As Netflix and Paramount fight to buy Warner Bros. Discovery, Hackman Capital Partners is bracing for impact.
Los Angeles-based Hackman, the largest independent owner and operator of soundstages, is facing high studio vacancy rates and depressed rents, the Wall Street Journal reported. The firm owns more than 60 soundstages at six studio properties in the L.A. region but has seen occupancy shift as more productions move outside the city.
Regardless of whether Netflix or Paramount emerges as the buyer of Warner Bros. Discovery, demand for soundstage space will likely drop as Warner Bros. owns a large amount of its own studio real estate, leading the new buyer to shift production from leased stages to its owned facilities.
“The whole ecosystem is really under distress,” Michael Hackman, CEO of Hackman Capital, told the Journal.
Film and TV productions are pursuing cheaper labor and filming costs overseas as countries like Canada, Australia and some European nations offer incentives to work there instead.

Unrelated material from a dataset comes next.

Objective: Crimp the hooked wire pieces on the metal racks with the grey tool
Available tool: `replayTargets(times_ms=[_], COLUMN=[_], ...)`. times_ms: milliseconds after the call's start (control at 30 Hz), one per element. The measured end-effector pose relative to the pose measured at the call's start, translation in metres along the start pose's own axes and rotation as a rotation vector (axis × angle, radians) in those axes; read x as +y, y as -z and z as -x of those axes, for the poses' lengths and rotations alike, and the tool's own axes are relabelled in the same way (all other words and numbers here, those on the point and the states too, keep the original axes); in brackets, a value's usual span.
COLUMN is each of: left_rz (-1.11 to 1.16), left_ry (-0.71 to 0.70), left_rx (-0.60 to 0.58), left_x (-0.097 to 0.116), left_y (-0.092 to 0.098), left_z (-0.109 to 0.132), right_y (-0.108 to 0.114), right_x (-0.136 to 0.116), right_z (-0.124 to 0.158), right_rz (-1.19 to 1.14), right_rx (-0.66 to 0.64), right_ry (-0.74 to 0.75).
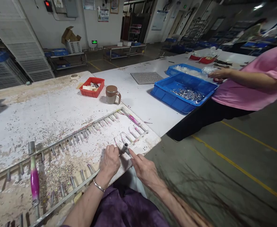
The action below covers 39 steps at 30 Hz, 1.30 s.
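Note:
A long metal rack (69,136) with rows of short hooks lies on the worktable. Its crossbars are painted magenta and pale green. At its near rail, a short open-ended metal tube (125,145) points up between my hands. My left hand (110,160) is closed just left of the tube, fingers curled down; whatever is in them is hidden. On the tube's right side, my right hand (143,167) has its fingers drawn together with the index finger at the tube; its grip is partly hidden. Thin curved hooks (126,137) stand just beyond the tube.
Paint flakes (58,170) litter the white table. Beyond the rack are a lidded mug (111,94) and a red bin (92,91). To the right stands a blue tray (169,99) of small shiny parts, beside a person in a pink shirt (258,78). The table edge is close on my right.

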<state>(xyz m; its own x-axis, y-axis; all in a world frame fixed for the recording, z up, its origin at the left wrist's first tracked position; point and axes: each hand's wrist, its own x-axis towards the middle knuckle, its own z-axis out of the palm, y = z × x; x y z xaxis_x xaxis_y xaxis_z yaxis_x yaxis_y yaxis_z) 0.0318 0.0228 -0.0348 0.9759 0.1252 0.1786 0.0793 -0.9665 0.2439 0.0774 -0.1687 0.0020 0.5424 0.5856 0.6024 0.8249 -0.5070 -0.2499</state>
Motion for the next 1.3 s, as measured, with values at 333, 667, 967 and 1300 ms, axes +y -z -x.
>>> replayTargets(times_ms=[333,667,967,1300], left_rz=[-0.014,-0.025,-0.045,0.034], left_ry=[-0.005,-0.012,-0.021,-0.204], left_rx=[0.042,0.092,0.127,0.236], left_x=[0.002,0.004,0.004,0.0], left_y=[-0.003,0.002,-0.001,0.006], left_z=[0.001,0.003,0.002,0.001], right_y=[0.0,0.003,-0.002,0.002], right_x=[-0.001,0.001,0.005,0.008], right_z=[0.006,0.008,0.017,0.028], right_rz=[0.017,-0.003,-0.059,-0.174], right_rx=[0.098,0.058,0.105,0.182], right_ry=[0.028,0.04,-0.016,-0.216])
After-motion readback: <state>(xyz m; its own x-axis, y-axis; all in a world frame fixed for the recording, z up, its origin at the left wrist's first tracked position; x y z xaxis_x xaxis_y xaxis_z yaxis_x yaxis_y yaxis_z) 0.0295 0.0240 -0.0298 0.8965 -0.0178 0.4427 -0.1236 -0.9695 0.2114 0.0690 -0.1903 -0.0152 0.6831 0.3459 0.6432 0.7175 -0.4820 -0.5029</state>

Hackman is hopeful that the Trump administration will back the U.S. entertainment business with tariffs on countries offering these incentives and tax breaks for productions that stay local for filming. “A lot is going to depend on support from the government helping to offset some of these advantages they have outside the U.S.,” Hackman said.
Hackman began investing heavily in studio ownership a decade ago with its acquisition of Culver Studios in 2014. Since then, the firm has bought more than 2 million square feet of production space worldwide, most of it in the Los Angeles region. The 2023 writers’ and actors’ strikes led to increased studio cost-cutting, reflected in the exodus to other filming locations today.
Last year saw nearly 30 percent fewer big-budget U.S. film and TV projects begin shooting compared to 2022, per ProdProp data cited by the Journal. This year continued the downward trend with an additional 12 percent drop through November compared with the same period in 2024.
“We all thought that when the strikes ended, there would be all this pent-up demand for Hollywood production,” John Kim, an analyst with BMO Capital Markets, told the Journal. “But it’s spread out. Even though [content companies] are based in Los Angeles, they can produce anywhere globally.”
For now, Hackman is tightening up its finances, which includes scaling back the construction of a major campus planned in the Dublin, Ireland, area. If local production in Los Angeles doesn’t return to its former heights, studio landlords like Hackman may have to find other uses for their soundstage campuses, such as live events and themed attractions based on movies.
“The industry is evolving,” Hackman said. “We can’t stay passive.”